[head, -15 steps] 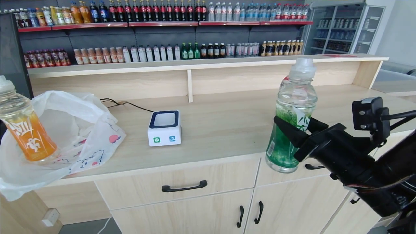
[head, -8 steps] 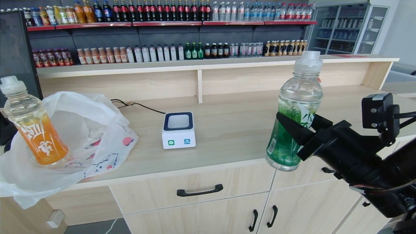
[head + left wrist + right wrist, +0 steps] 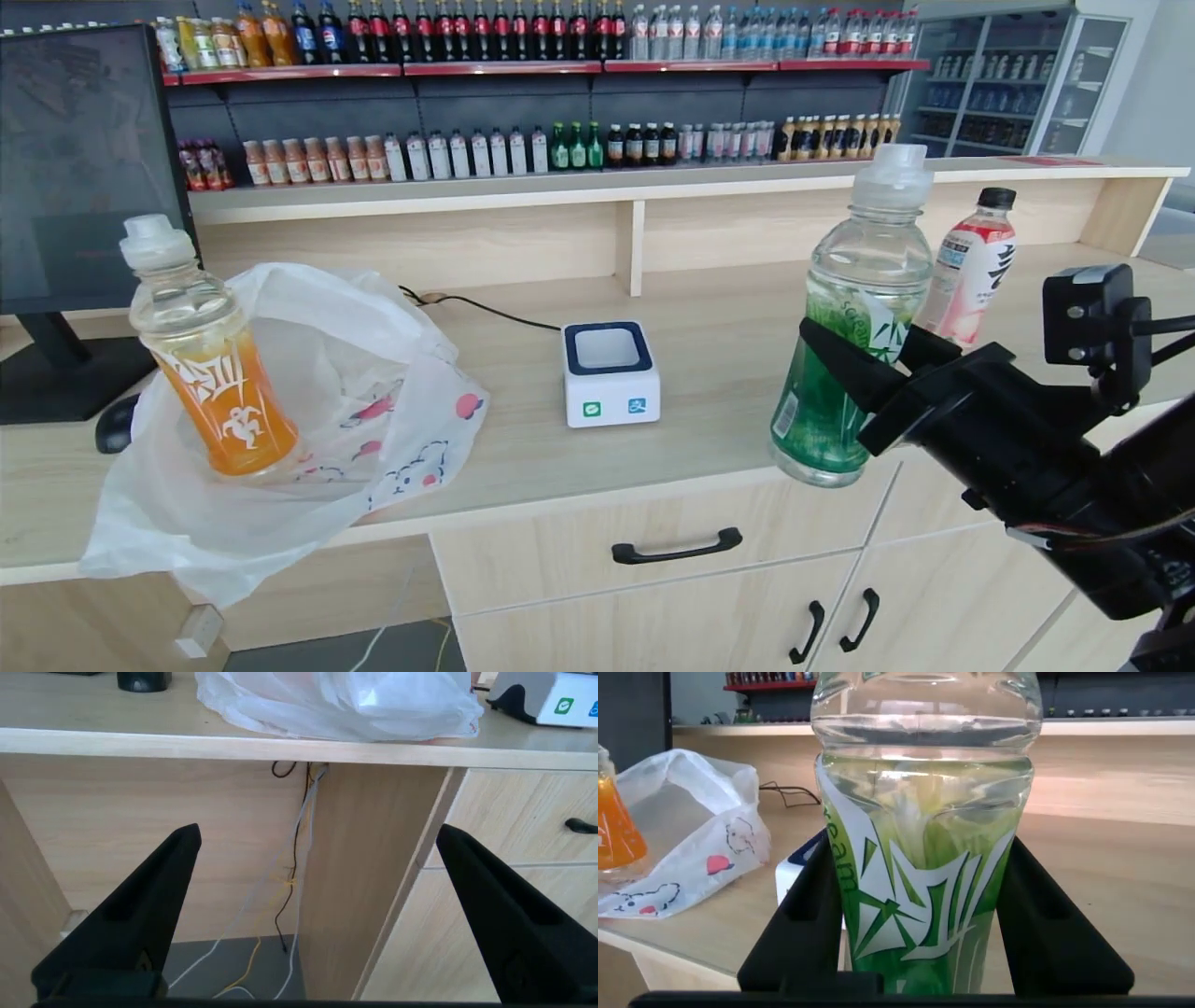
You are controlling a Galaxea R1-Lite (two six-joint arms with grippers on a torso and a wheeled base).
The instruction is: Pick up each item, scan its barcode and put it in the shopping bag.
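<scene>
The right gripper (image 3: 864,350) is clamped on the green bottle (image 3: 854,317), one black finger on each side of its label, as the right wrist view (image 3: 920,924) also shows. The bottle is held nearly upright, its pale cap on. Green drink fills the lower part and the upper part is clear. Its base shows against the near edge of the counter (image 3: 709,317), at about 3 o'clock from the scanner (image 3: 611,373).

The shopping bag (image 3: 373,373) lies open at 9 o'clock from the scanner, close to it but not touching. The orange bottle (image 3: 210,359) stands upright on the bag's spread plastic, capped and about half full of orange drink. I cannot tell if the film goes around it. The bag's near side hangs over the counter edge.

A pink bottle (image 3: 966,271) stands at 2 o'clock from the scanner, behind the green bottle. A monitor (image 3: 84,159) and a mouse (image 3: 115,425) are at 9 to 10 o'clock, beyond the bag. A cable (image 3: 485,313) runs on the counter at 11 o'clock from the scanner.

Bare counter lies between the scanner and the green bottle, and also behind the scanner up to the raised ledge.

The left gripper (image 3: 318,840) has its fingers wide apart and holds nothing. It is low, before the cabinet front, under the bag's overhang.
</scene>
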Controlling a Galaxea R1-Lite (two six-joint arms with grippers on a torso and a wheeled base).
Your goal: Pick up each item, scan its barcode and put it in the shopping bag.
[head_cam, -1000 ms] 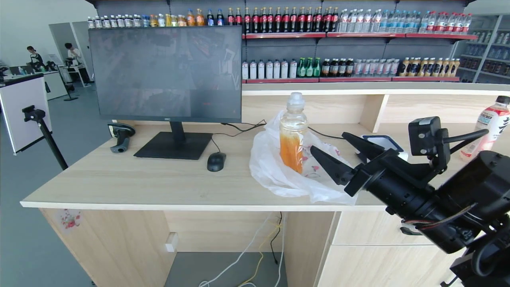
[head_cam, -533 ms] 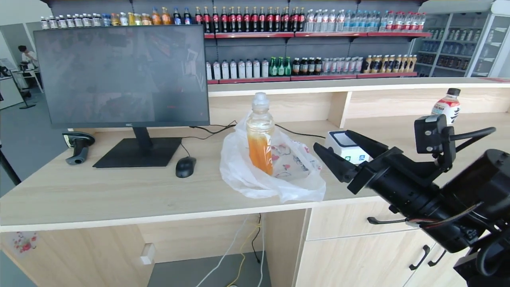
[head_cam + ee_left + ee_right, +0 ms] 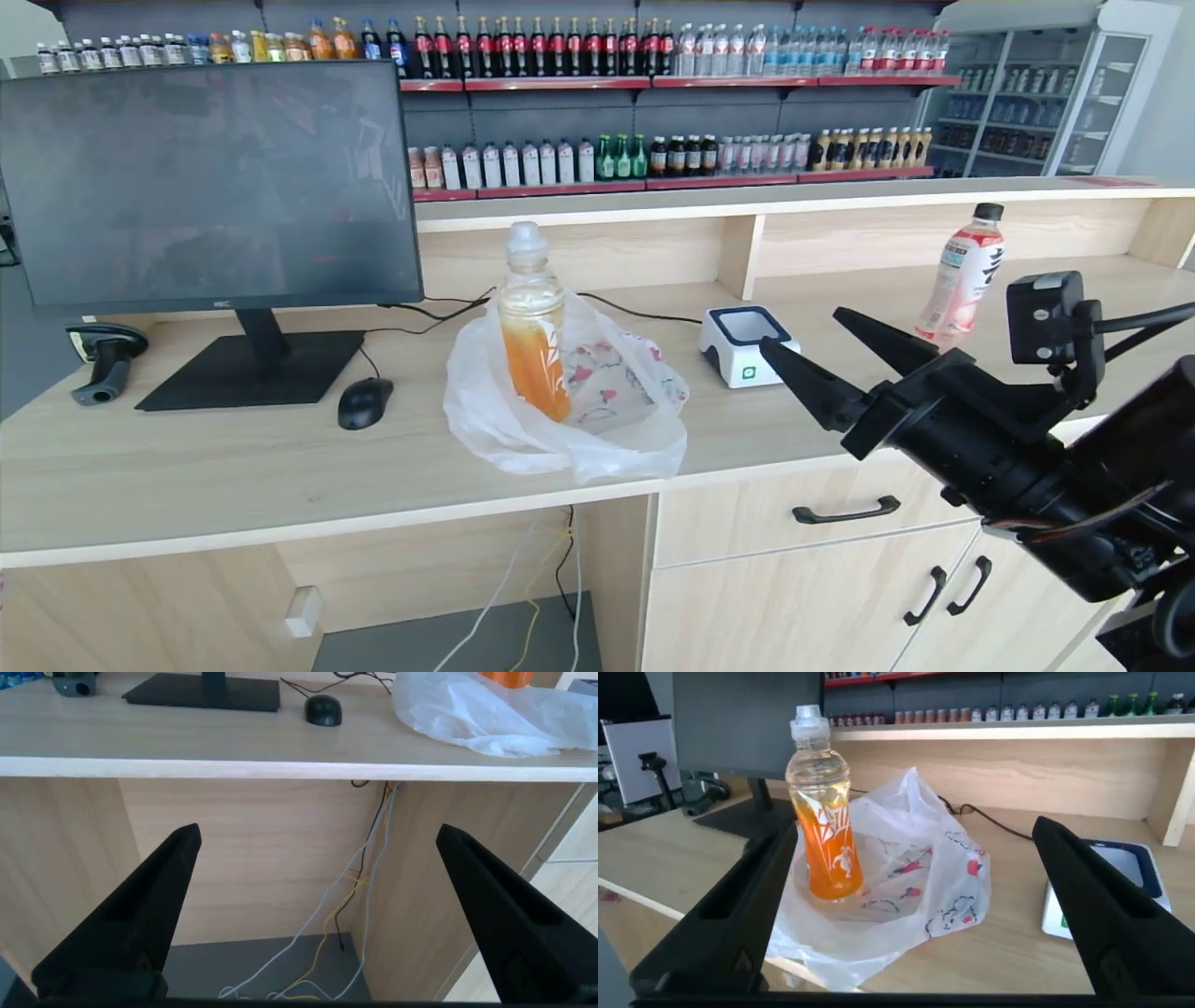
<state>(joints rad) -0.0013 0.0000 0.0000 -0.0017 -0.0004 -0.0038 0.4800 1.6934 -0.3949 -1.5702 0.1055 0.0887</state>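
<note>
Right pincer [image 3: 800,329] released, fingers spread wide, held over the right part of the worktop [image 3: 233,467] and pointed toward the shopping bag [image 3: 597,439]. Left pincer [image 3: 318,833] likewise released, held low, facing the panel beneath the worktop edge. Orange drink bottle [image 3: 534,322] stood upright inside the white shopping bag. White scanner box [image 3: 742,347] sat just right of the bag. Pink-labelled bottle [image 3: 963,275] stood upright farther right on the worktop, ungrasped.
</note>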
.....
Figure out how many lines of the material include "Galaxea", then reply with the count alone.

2